Señales y hueyas de nuestro pueblo gitano
SEÑALES HUEYAS DE NUESTRO PUEBLO
Por Julián Cortés
Nadie lo veía, pero en cada piedra, en cada tronco rajado o en la esquina de una puerta, nuestros mayores dejaron mensajes. No con palabras, sino con señales. Las señales hueyas. Marcas sagradas que los gitanos sabían leer con el alma. Eran como faros en la oscuridad para quien no tenía tierra fija. Quien venía detrás, al verlas, sabía lo que el lugar guardaba: peligro, ayuda, desprecio, o pan caliente.
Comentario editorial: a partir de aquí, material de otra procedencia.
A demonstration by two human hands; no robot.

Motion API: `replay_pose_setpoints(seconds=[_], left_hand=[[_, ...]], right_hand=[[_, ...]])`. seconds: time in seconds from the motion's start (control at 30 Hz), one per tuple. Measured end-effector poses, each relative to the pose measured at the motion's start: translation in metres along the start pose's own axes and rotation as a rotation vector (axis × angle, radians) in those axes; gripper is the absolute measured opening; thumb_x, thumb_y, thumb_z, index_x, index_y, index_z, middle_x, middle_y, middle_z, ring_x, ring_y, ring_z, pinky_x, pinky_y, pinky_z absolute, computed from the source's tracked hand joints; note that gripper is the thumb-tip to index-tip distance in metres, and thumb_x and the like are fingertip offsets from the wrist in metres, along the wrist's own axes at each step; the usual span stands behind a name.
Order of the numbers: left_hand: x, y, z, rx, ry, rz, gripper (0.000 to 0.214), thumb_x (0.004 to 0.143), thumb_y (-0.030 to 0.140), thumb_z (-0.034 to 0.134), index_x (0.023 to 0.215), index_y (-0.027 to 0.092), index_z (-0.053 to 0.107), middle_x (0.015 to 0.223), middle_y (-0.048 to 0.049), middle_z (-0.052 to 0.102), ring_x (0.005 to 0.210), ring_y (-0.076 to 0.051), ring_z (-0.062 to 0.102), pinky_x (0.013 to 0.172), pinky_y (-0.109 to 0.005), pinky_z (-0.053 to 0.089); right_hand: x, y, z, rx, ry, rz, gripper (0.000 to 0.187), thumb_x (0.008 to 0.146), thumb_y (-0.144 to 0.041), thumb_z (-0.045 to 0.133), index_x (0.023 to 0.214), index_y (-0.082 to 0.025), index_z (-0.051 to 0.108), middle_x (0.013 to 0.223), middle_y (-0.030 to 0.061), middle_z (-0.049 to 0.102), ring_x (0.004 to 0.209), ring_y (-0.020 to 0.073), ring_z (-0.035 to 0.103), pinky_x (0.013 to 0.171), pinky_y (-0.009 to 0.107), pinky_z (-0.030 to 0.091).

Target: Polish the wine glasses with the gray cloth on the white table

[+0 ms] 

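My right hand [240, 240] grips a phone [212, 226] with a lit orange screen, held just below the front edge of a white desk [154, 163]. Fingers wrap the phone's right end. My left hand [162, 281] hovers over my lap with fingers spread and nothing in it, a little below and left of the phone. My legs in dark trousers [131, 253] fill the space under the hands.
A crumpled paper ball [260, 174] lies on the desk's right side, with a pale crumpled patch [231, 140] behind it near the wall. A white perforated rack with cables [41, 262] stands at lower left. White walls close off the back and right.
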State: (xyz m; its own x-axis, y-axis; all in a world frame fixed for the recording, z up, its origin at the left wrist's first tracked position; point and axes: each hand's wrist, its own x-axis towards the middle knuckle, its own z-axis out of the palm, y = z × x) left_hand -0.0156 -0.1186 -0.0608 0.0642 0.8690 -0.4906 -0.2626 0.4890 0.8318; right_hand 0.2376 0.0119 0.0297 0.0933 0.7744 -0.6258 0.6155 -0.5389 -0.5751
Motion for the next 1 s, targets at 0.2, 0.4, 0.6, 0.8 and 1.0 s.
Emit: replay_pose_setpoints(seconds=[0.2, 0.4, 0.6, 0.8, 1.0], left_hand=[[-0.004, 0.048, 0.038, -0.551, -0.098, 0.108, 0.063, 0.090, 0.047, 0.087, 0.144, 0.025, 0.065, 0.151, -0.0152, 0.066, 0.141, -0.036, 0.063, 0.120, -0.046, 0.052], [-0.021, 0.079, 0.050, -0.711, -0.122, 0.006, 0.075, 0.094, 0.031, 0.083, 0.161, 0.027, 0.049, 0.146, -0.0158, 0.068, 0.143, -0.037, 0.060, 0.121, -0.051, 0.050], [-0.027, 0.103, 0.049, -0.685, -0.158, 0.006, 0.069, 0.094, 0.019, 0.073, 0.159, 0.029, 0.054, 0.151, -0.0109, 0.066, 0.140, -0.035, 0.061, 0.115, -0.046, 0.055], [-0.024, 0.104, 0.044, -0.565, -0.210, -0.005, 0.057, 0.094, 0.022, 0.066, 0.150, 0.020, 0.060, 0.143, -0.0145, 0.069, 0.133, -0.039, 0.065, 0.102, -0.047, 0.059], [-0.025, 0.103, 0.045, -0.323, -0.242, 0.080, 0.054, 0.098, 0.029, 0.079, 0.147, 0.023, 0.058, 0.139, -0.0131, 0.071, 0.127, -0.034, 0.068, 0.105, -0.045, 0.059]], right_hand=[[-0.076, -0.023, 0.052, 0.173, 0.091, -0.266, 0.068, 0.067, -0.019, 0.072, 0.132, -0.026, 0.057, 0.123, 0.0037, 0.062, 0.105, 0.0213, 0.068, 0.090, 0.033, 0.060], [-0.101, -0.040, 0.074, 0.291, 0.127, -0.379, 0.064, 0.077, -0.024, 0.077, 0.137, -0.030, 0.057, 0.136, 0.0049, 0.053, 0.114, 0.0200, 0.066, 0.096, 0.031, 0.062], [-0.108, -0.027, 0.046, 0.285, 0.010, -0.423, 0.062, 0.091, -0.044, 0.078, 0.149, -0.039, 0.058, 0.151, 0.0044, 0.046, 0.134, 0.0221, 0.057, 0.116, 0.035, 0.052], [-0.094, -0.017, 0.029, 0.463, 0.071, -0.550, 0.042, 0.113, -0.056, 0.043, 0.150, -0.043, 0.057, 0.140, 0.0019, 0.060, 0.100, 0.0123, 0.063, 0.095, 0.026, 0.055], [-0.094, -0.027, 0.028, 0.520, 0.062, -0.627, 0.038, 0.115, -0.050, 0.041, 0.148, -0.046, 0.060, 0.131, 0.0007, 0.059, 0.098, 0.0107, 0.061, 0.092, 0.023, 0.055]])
Las hacíamos con una tiza de yeso, con carbón o con un simple palo afilado en la tierra húmeda. No eran dibujos, eran susurros entre nosotros. Nadie más los entendía.
Una vez, a la salida de un pueblo de Castilla, un gitano viejo, herido en la pierna, hizo un círculo con una cruz dentro junto al camino. Estaba solo, sin fuerzas. Pero dejó la señal. Y gracias a ella, al día siguiente, una familia nuestra encontró el lugar, le curó la herida y le salvó la vida. “La gente es muy generosa y comprensiva con los Gitanos”, decía ese símbolo. Y era verdad. Allí, por una vez, no nos miraron con desprecio.
Otro símbolo, en cambio, una cruz simple, significaba: “Aquí no dan nada.” Y cuando lo veíamos, no hacía falta más. Nos íbamos. Porque nuestros mayores sabían que el respeto se gana también sabiendo cuándo marcharse en silencio.
Cada señal era una palabra sin voz, un escudo, una advertencia. Decían sin decir:
1. Aquí no dan nada.
2. Suplicantes mal recibidos.
3. Gente generosa.
4. La gente es muy generosa y comprensiva con los Gitanos.
5. Aquí se consideran a los Gitanos como ladrones.
6. Puede echar la buena ventura.
7. La señora quiere un hijo.
8. Ella ya no quiere tener un hijo.
9. Una anciana murió recientemente.
10. Un anciano murió recientemente.
11. Argumentos a favor de la herencia.
12. El maestro acaba de morir.
13. La señora está muerta.
14. La señora tiene poca moral.
Una tarde tranquila, bajo una encina vieja del sur, el gitano mayor —al que todos llamaban Abuelo Ramón— reunió a los niños y niñas de la barriada. Se sentó con su bastón, el alma cansada pero firme, y sacó un palo largo.
—Hoy os voy a enseñar lo que no se enseña en la escuela, ni se encuentra en los libros de los payos. Hoy os voy a enseñar las señales hueyas —dijo con solemnidad.
Los pequeños lo rodearon con respeto, en silencio. Ramón empezó a trazar en la tierra.
—Esta es la número uno: una cruz simple. Peligro. No entréis donde veáis esto.
—Esta otra, la número tres: un círculo. Gente generosa. Aquí se puede pedir con dignidad.
—Y esta, con una cruz dentro del círculo: los mejores. Dan pan, dan palabras buenas… y dan respeto.
Y siguió, señal por señal. Cada trazo era como si desenterrara una parte del alma del pueblo.
—Las inventaron nuestros abuelos —dijo Ramón— cuando el mundo no tenía sitio pa’ nosotros. Las inventaron para avisarnos, para cuidarnos. Para que ni el hambre, ni el desprecio, ni la Guardia Civil nos pillara desprevenidos.
Los niños dibujaron las señales en la tierra, uno por uno, como si fuera un ritual. No sabían que, al hacerlo, estaban grabando en su memoria una lengua secreta que los protegería.
—Y ahora —dijo el viejo con los ojos brillantes—, os toca a vosotros. Cuando yo ya no esté, alguien tendrá que enseñar esto mismo a los que vengan detrás.
Y así, bajo la encina, con los dedos manchados de tierra y las almas limpias, los niños y niñas gitanas aprendieron que no solo somos quienes caminan, sino quienes recuerdan, quienes avisan, quienes cuidan. Porque mientras uno solo de nosotros sepa leer las señales hueyas, el pueblo gitano nunca andará perdido.